[TO DO]: Within the entries below, find the portion that opens with the line containing "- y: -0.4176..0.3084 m" and closes with the line containing "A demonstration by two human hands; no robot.". Retype that portion exactly and only.

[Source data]
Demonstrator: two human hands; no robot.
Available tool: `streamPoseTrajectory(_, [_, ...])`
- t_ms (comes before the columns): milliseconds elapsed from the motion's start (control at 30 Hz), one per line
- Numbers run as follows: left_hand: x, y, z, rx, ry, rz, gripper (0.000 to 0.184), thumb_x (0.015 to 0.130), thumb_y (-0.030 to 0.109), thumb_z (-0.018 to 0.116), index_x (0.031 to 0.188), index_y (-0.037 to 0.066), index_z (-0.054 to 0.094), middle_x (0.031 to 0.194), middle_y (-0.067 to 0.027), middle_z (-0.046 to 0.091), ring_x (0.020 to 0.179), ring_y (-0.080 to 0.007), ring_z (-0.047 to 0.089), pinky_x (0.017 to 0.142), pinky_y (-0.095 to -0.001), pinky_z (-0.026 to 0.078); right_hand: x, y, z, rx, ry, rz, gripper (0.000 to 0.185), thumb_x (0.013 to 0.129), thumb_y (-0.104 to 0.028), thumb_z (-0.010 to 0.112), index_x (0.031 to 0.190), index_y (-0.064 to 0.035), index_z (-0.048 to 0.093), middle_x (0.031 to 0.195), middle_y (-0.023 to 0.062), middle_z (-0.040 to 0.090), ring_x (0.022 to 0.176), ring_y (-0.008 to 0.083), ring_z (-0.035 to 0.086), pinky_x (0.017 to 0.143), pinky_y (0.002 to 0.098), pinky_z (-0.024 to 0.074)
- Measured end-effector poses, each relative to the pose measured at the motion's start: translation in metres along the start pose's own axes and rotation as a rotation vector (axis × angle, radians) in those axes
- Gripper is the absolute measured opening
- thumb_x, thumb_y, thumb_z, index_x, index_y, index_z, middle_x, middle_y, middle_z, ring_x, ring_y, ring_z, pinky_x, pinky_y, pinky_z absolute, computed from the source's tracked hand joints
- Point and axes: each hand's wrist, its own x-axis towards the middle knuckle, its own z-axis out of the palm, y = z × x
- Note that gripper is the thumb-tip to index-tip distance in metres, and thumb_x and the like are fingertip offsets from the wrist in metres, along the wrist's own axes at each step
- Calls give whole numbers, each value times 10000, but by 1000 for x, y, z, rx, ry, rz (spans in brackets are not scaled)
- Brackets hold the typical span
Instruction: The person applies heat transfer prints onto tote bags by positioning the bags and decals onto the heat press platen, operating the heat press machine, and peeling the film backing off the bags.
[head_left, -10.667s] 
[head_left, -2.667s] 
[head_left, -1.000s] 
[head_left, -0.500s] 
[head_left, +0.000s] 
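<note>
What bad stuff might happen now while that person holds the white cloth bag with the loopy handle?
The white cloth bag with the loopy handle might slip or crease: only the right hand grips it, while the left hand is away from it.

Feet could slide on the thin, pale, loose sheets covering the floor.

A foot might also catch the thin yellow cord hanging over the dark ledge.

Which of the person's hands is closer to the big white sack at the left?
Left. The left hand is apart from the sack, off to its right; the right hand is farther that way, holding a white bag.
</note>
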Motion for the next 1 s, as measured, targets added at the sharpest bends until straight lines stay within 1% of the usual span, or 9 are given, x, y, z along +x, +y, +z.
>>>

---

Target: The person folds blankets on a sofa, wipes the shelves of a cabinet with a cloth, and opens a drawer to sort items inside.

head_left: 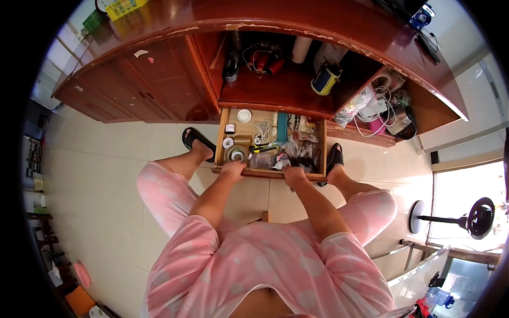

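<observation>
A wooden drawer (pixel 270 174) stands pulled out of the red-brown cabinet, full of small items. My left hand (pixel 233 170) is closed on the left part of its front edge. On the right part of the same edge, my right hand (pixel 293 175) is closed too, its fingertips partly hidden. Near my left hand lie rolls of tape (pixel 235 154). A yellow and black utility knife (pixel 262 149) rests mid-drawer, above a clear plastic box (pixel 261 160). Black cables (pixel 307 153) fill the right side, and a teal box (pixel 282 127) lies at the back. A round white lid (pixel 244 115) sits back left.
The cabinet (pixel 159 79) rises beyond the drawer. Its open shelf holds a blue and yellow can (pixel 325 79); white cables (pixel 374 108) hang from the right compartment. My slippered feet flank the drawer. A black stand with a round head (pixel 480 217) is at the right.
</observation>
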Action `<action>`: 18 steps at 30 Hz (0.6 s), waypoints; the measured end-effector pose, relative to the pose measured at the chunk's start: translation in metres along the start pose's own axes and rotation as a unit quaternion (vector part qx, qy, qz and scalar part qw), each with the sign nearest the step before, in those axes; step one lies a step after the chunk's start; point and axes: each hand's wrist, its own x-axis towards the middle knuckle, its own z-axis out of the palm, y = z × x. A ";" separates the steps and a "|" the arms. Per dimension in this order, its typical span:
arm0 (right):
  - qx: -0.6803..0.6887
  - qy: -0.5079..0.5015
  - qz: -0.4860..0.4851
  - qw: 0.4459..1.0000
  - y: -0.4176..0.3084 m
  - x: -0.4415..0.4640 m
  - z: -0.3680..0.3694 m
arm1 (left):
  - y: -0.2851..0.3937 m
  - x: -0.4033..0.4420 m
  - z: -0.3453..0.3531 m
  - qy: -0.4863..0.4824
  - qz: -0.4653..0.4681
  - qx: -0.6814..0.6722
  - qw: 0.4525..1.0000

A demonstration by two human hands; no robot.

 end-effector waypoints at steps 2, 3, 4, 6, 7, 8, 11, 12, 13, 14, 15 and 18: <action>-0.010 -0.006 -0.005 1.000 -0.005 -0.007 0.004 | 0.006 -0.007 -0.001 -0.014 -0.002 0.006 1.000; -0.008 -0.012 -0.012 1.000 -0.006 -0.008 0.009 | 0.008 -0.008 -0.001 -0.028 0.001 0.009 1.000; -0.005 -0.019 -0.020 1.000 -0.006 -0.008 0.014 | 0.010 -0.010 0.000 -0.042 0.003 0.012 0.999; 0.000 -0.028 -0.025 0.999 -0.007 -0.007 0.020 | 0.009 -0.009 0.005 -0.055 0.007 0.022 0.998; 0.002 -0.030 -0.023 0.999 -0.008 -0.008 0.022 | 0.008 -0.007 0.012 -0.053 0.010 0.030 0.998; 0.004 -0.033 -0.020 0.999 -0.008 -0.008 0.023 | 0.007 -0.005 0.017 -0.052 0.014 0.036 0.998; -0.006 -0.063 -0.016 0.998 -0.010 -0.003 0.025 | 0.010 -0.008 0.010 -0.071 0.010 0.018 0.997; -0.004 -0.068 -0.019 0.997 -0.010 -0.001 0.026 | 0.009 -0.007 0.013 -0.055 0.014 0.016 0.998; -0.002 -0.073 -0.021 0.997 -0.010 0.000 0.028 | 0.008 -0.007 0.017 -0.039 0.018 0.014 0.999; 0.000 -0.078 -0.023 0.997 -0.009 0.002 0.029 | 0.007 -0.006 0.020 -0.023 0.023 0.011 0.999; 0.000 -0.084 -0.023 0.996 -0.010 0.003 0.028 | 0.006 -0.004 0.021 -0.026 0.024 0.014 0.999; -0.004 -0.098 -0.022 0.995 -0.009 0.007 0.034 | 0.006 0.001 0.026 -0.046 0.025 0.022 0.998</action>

[RESULT]:
  - y: -0.4176..0.3084 m
  - x: -0.4415..0.4640 m
  - z: -0.3680..0.3694 m
arm1 (left):
  - y: -0.2851..0.3937 m
  - x: -0.4033..0.4420 m
  - z: -0.3453..0.3531 m
  - qy: -0.4863..0.4824
  - qz: -0.4653..0.4681
  - qx: -0.6814..0.6722
  - qw: 0.4525..1.0000

A demonstration by two human hands; no robot.

No more output is needed.